The default solrconfig.xml file should be modified in the following ways:

  • Change the maxTime value of autoSoftCommit to 10000
  • Change the maxTime value of autoCommit to 60000
  • Make sure the openSearcher value of autoCommit is set to false
  • Remove or comment out the searchComponent named “elevator” and the requestHandler named “/elevate”
  • Remove or comment out the updateRequestProcessorChain named “add-unknown-fields-to-the-schema”
  • Remove or comment out any initParams setting that make use of add-unknown-fields-to-the-schema
  • In initParams, change the value of df to internal.all. Any other df values used should also be changed to internal.all.

An example of a fully modified solrconfig.xml can be downloaded here.

Phrase Queries

You should refer to the query syntax supported by the indexing backend system that you configured with your Cordra instance.
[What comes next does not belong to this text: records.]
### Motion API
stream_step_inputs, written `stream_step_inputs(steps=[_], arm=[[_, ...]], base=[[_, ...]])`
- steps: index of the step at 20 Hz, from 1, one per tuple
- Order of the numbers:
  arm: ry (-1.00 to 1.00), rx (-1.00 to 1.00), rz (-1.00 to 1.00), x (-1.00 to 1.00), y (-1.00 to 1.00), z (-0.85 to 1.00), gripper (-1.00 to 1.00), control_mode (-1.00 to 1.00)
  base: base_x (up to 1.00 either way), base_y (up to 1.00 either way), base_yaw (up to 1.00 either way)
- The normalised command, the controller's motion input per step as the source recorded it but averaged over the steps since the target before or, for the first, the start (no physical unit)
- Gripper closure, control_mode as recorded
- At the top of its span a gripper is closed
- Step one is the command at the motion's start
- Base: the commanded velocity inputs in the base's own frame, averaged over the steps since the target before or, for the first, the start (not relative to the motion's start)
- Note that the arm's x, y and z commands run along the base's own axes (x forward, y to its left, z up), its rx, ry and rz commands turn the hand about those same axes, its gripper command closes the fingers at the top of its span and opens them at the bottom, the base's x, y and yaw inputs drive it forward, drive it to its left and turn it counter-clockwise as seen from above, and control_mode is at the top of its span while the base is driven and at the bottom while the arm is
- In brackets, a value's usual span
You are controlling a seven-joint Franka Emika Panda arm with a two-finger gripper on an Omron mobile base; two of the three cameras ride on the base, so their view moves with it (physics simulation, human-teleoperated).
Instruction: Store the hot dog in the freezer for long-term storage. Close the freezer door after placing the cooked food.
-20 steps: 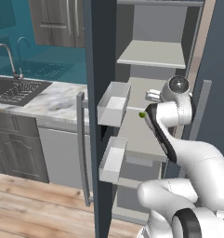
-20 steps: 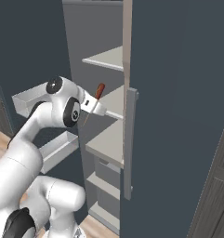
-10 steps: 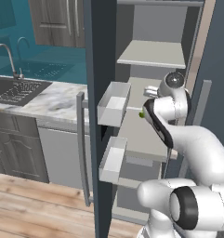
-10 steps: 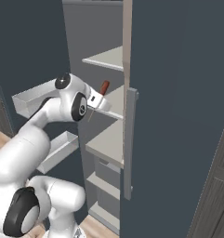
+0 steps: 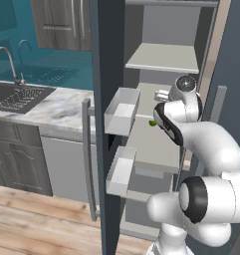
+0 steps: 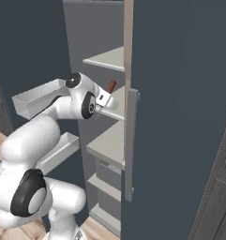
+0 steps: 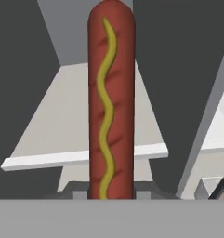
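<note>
**Hot dog carried up to the freezer shelves**

While the gripper [image 6: 106,95] stays clamped tight on the hot dog [image 7: 110,100], the sausage stands straight out from between the jaws, its yellow squiggle of mustard facing the hand camera. In the right base view the hot dog [image 6: 111,86] pokes up and away from the hand, level with the middle shelf [image 6: 115,106] of the freezer [image 5: 164,104] and near its front edge, though it is not yet resting on anything.

Over the last second the arm has swung its wrist a little further in toward the open compartment, and the sausage has moved with it, from in front of the shelves to right at their front edge. I take that to mean the carrying is nearly over and the placing step is next: the hand needs to reach in over a shelf, lower, and let go.

Beyond the hand, the pale grey shelf [image 7: 85,155] lies ahead with the grey back wall behind it. A small green fruit [image 5: 152,123] sits just beside the arm in the left base view. Further left, the freezer door [image 5: 107,124] stands wide open with its white bins [image 5: 122,110] facing the shelves, so closing it remains to be done. Past the door are the worktop [image 5: 47,107] and the sink [image 5: 19,94].
</note>
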Motion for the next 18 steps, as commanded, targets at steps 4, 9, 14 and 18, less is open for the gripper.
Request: stream_step_inputs(steps=[4, 9, 14, 18], arm=[[0.04, 0.0, 0.0, 0.34, -0.11, -0.15, 1.0, -1.0], [0.04, 0.0, 0.0, 0.35, -0.1, -0.16, 1.0, -1.0], [0.01, 0.0, 0.0, 0.29, -0.04, -0.18, 1.0, -1.0], [0.02, 0.0, 0.0, 0.28, 0.0, -0.21, 1.0, -1.0]], base=[[0.0, 0.0, 0.0], [0.0, 0.0, 0.0], [0.0, 0.0, 0.0], [0.0, 0.0, 0.0]])
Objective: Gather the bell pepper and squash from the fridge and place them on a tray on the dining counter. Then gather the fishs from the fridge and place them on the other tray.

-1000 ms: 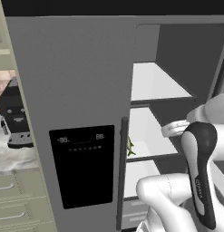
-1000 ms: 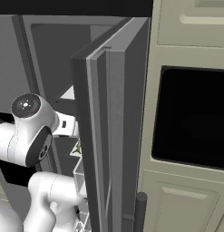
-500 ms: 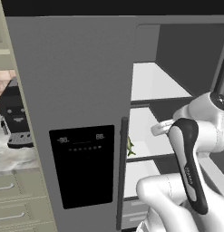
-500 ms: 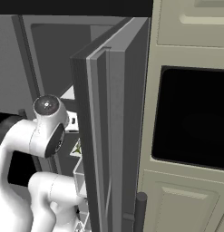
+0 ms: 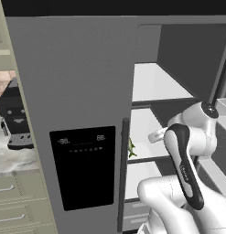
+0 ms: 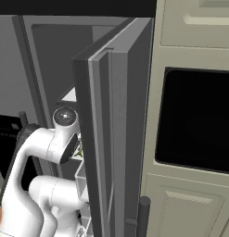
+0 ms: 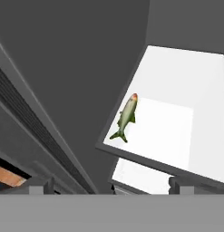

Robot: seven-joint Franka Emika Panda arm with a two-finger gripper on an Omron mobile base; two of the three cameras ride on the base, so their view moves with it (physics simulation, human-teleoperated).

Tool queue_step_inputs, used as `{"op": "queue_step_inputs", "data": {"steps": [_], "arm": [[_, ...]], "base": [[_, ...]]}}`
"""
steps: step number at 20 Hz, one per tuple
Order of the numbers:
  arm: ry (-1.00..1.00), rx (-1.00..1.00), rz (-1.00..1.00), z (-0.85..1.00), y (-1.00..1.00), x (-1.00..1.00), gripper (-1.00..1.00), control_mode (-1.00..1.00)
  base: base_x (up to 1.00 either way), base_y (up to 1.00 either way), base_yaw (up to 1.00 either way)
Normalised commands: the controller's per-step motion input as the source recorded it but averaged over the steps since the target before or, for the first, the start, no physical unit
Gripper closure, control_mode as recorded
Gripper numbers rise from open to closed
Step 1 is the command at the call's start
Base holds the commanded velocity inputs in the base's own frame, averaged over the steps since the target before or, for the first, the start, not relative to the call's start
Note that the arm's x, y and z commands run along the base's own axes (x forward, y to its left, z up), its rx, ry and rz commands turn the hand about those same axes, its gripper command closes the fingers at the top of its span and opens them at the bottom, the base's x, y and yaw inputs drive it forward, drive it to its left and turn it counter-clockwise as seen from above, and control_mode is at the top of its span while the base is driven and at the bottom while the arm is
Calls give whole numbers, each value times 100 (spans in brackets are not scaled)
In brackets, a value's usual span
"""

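One fish point(image 7: 127, 117) is seen near the shelf point(image 7: 177, 131) edge inside the fridge point(image 5: 87, 82). End effector point(image 7: 111, 186) fully open, empty. Risk judged: fish nudged off that edge, or arm fouled on the open door point(image 6: 113, 139).

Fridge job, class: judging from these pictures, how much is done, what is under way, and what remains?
Done: the fridge has its right door swung open, baring white shelves. Under way: the open end effector holds nothing and points at a greenish-silver fish lying near one shelf's edge. Left: grasping that fish and carrying it to a tray. Neither trays, pepper nor squash can be checked here.
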Motion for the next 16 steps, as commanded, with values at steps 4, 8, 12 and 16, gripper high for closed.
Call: {"op": "queue_step_inputs", "data": {"steps": [4,8,12,16], "arm": [[0,0,0,-48,-1,41,-100,-100],[-3,0,2,-43,0,42,-100,-100],[-8,0,11,-36,0,47,-100,-100],[-6,0,12,-39,0,48,-100,-100]], "base": [[0,0,0],[0,0,0],[0,0,0],[0,0,0]]}}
One point is worth noting here. Queries that are placed within double quotes trigger exact match searches. However, queries without double quotes will be tokenized in a way which can sometimes be surprising. This is a side effect of the tokenization used by Lucene, Solr, and Elasticsearch.

For example, suppose you send the query /name:foo-bar to the indexer. The value is tokenized and treated as an OR statement. The query becomes /name:(foo bar), which will match items with the name foo, bar, foo-bar, and bar-foo. However, with double quotes, the query is turned into a phrase query, /name:"foo-bar", which will only match items with the name “foo-bar”.

In general, you should ensure that double quotes are used when a search might result in multiple tokens and only matches of the entire phrase are desired.